Intact skin: Following application to the thigh in adults (60g cream/400cm² for 3 hours), the extent of absorption was approx 5% of lidocaine and prilocaine. Maximum plasma concentrations (mean 0.12 and 0.07μg/ml) were reached approx 2-6 hours after application. The extent of systemic absorption was approx 10% following application to the face (10g/100cm² for 2 hours).

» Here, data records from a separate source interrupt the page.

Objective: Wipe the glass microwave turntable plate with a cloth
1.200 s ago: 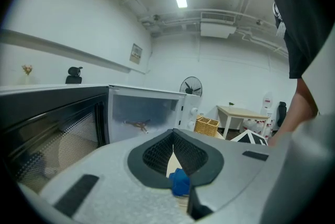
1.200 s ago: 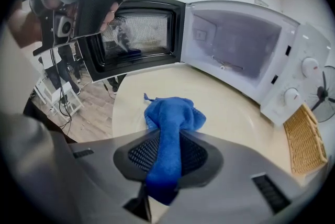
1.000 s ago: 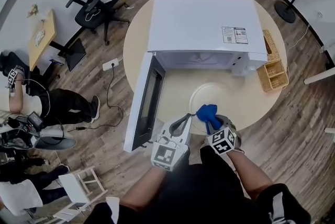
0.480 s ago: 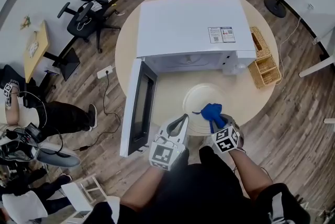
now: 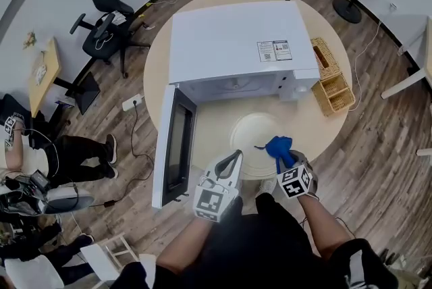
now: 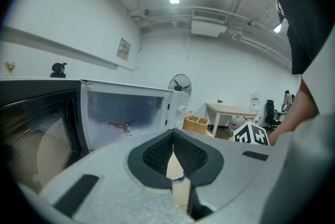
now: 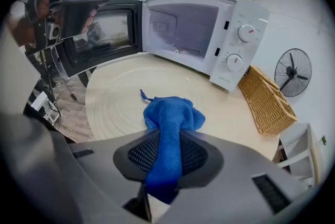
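The clear glass turntable plate [image 5: 251, 131] lies flat on the round wooden table in front of the open microwave [image 5: 237, 44]; it also shows in the right gripper view as the ringed plate [image 7: 123, 100]. My right gripper [image 5: 283, 158] is shut on a blue cloth [image 5: 278, 145], whose bunched end [image 7: 172, 113] rests on the plate's near right part. My left gripper [image 5: 235, 156] is shut, holds nothing and hovers at the plate's near left edge. In the left gripper view its jaws [image 6: 172, 145] meet tip to tip.
The microwave door [image 5: 177, 146] stands open to the left, and a roller ring [image 6: 119, 124] lies in the empty cavity. A wicker basket [image 5: 329, 82] sits right of the microwave. A fan [image 7: 293, 74], office chair [image 5: 101, 7] and a person [image 5: 74, 146] are beyond the table.
My right gripper has slid the blue cloth rightward across the near part of the plate. The left gripper has stayed near the plate's near left edge. The head view has shifted slightly.
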The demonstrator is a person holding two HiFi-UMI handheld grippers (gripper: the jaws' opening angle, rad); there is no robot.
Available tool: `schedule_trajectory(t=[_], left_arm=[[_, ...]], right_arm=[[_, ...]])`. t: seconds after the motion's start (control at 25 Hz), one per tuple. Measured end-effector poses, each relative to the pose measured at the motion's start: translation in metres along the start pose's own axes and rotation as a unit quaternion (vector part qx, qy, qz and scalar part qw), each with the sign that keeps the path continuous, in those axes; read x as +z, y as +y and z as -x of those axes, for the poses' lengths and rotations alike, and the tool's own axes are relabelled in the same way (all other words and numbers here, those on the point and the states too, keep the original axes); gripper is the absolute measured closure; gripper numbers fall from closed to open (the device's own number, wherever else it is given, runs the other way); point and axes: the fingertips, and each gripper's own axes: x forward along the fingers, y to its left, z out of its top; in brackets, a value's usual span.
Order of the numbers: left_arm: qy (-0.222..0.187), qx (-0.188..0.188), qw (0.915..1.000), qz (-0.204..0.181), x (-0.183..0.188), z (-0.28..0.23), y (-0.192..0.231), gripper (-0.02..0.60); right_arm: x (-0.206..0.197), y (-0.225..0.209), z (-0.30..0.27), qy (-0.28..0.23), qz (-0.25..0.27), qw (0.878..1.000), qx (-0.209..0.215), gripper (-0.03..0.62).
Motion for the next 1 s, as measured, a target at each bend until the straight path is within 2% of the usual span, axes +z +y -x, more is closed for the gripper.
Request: schedule_trajectory(t=[0.28,0.44,0.6,0.8,1.0], left_arm=[[-0.004,0.004,1.0000,0.000,0.002,-0.007,-0.001,0.575],[-0.004,0.006,1.0000,-0.004,0.003,-0.008,-0.002,0.575],[-0.007,0.003,1.0000,-0.005,0.008,-0.011,-0.005,0.575],[-0.018,-0.001,0.9997,-0.016,0.024,-0.014,-0.008,0.575],[-0.047,0.012,0.9985,-0.026,0.052,-0.013,0.001,0.575]], right_arm=[[0.000,-0.008,0.002,-0.007,-0.003,1.000,-0.006,0.503],[0.019,-0.012,0.015,-0.048,-0.009,0.999,-0.005,0.505],[0.056,-0.024,0.041,-0.106,-0.022,0.994,-0.015,0.506],[0.107,-0.040,0.084,-0.193,-0.043,0.980,-0.026,0.508],[0.162,-0.059,0.135,-0.281,-0.043,0.958,-0.042,0.508]])
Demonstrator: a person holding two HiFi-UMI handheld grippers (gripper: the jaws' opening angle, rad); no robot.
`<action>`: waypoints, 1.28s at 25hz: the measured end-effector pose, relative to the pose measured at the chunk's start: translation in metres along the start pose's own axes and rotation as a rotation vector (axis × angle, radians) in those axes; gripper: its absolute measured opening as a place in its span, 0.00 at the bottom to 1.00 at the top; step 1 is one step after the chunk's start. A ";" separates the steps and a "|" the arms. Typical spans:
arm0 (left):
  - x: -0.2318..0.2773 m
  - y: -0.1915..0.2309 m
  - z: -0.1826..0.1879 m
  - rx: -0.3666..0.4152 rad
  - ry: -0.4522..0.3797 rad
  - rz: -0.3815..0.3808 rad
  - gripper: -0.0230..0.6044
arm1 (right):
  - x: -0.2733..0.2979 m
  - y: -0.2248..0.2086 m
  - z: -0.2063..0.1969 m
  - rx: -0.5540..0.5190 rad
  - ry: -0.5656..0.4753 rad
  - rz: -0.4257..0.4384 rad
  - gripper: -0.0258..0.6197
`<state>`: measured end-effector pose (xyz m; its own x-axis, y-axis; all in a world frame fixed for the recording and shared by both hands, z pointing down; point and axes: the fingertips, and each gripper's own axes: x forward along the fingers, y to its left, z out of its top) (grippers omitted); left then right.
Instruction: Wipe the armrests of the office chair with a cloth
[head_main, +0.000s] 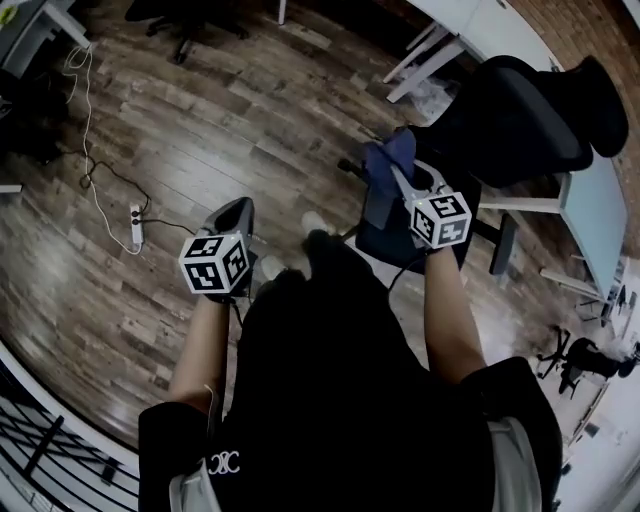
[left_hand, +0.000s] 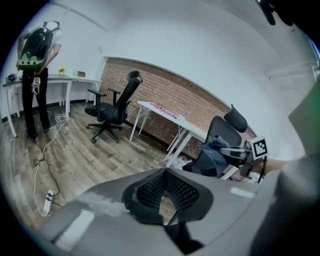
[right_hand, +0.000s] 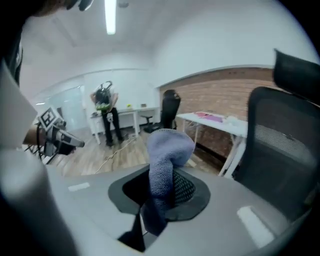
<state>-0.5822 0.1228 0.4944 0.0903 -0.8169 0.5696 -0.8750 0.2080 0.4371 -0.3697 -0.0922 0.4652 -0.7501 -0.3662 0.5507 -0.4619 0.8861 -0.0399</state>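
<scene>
Right gripper (right_hand: 160, 187), jaws clamped on the blue cloth (right_hand: 170, 145) that stands up from them, hangs just beside the chair (head_main: 520, 125) ahead to its right, nearer than the closed, empty left gripper (left_hand: 165, 172).

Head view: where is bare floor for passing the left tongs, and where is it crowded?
Bare floor lies ahead of the left tongs, between the power strip with its cable and the chair. Crowded: around the chair, with desk legs behind it and the right tongs holding the cloth.
</scene>
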 end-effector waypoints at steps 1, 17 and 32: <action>0.000 -0.004 0.004 0.018 -0.009 -0.015 0.05 | -0.020 -0.004 0.000 0.036 -0.041 -0.062 0.16; 0.010 -0.155 0.013 0.326 -0.052 -0.285 0.05 | -0.259 -0.049 -0.046 0.245 -0.286 -0.574 0.16; -0.051 -0.319 -0.149 0.417 -0.046 -0.287 0.05 | -0.431 -0.026 -0.191 0.298 -0.403 -0.528 0.16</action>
<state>-0.2365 0.1783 0.4294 0.3423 -0.8344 0.4320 -0.9342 -0.2530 0.2515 0.0560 0.0964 0.3879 -0.4812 -0.8505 0.2121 -0.8766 0.4683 -0.1110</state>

Maximum plasma levels (mean 0.16 and 0.06μg/ml) were reached after approx 1.5-3 hours. Plasma levels of lidocaine and prilocaine in both geriatric and non-geriatric patients following application of Axcel Lignocaine-P Cream to intact skin are very low and well below potentially toxic levels.
Children: Following the application of 1.0g Axcel Lignocaine-P Cream in neonates below 3 months of age, to approx 10cm² for one hour, the maximum plasma concentrations of lidocaine and prilocaine were 0.135μg/ml and 0.107μg/ml respectively. Following the application of 2.0g Axcel Lignocaine-P Cream in infants between 3 and 12 months of age, to approx 16cm² for four hours, the maximum plasma concentrations of lidocaine and prilocaine were 0.155μg/ml and 0.131μg/ml respectively. Following the application of 10.0g of Axcel Lignocaine-P Cream in children between 2 and 3 years of age, to approx 100cm² for two hours, the maximum plasma concentrations of lidocaine and prilocaine were 0.315μg/ml and 0.215μg/ml respectively. Following the application of 10.0-16.0g Axcel Lignocaine-P Cream in children between 6 and 8 years of age, to approx 100-160cm² for two hours, the maximum plasma concentrations of lidocaine and prilocaine were 0.299μ g/ml and 0.110μg/ml respectively.
Genital mucosa: After the application of 10g Axcel Lignocaine-P Cream for 10 minutes to vaginal mucosa, maximum plasma concentrations of lidocaine and prilocaine (mean 0.18μg/ml and 0.15μg/ml respectively) were reached after 20-45 minutes.
Leg ulcer: Following a single application of 5 to 10g of Axcel Lignocaine-P Cream to leg ulcers with an area of up to 64cm² for 30 minutes, the maximum plasma levels of lidocaine (range 0.05-0.25μg/ml, one individual value of 0.84μg/ml) and of prilocaine (0.02-0.08μg/ml) were reached within 1-2.5 hours. After an application time of 24 hours to leg ulcers with an area of up to 50-100cm², the maximum plasma levels of lidocaine (0.19-0.71μg/ml) and of prilocaine (0.06-0.28μg/ml) were usually reached within 2-4 hours. Following repeated application of 2-10g Axcel Lignocaine-P Cream to leg ulcers with an area of up to 62 cm² for 30-60 minutes 3-7 times a week for up to 15 doses during a period of one month, there was no apparent accumulation in plasma of lidocaine and its metabolites monoglycinexylidide and 2,6-xylidine or of prilocaine and its metabolite ortho-toluidine. The maximum observed plasma levels for lidocaine, monoglycinexylidide and 2,6-xylidine were 0.41, 0.03 and 0.01μg/ml respectively. The maximum observed plasma levels for prilocaine and ortho-toluidine were 0.08 μg/ml and 0.01μg/ml respectively.